ABOUT THIS EXERCISE:
Each line of the material beneath should be duplicated exactly.

DATA SHOWN:
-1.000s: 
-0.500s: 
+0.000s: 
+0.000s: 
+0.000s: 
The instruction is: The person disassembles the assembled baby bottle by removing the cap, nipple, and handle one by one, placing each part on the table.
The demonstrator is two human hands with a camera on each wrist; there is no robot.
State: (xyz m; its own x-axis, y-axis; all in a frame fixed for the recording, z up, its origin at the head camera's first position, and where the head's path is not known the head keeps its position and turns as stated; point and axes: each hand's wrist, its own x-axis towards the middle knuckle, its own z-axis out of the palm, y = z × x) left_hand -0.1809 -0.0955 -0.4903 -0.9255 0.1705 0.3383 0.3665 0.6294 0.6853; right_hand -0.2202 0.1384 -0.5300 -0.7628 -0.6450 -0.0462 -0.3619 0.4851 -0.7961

OUTPUT OF THE EXERCISE:
-1.000s: 
-0.500s: 
+0.000s: 
+0.000s: 
+0.000s: 
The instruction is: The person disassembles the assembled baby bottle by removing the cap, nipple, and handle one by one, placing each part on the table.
The demonstrator is two human hands with a camera on each wrist; there is no robot.
State: (xyz m; its own x-axis, y-axis; all in a frame fixed for the recording, z up, its origin at the head camera's first position, and where the head's path is not known the head keeps its position and turns as stated; point and axes: each hand's wrist, its own x-axis towards the middle knuckle, its own z-axis out of the palm, y = z × x) left_hand -0.1809 -0.0955 -0.4903 -0.9255 0.1705 0.3383 0.3665 0.6294 0.6853; right_hand -0.2202 0.1384 -0.5300 -0.7628 -0.6450 -0.0462 -0.3619 0.4851 -0.7961

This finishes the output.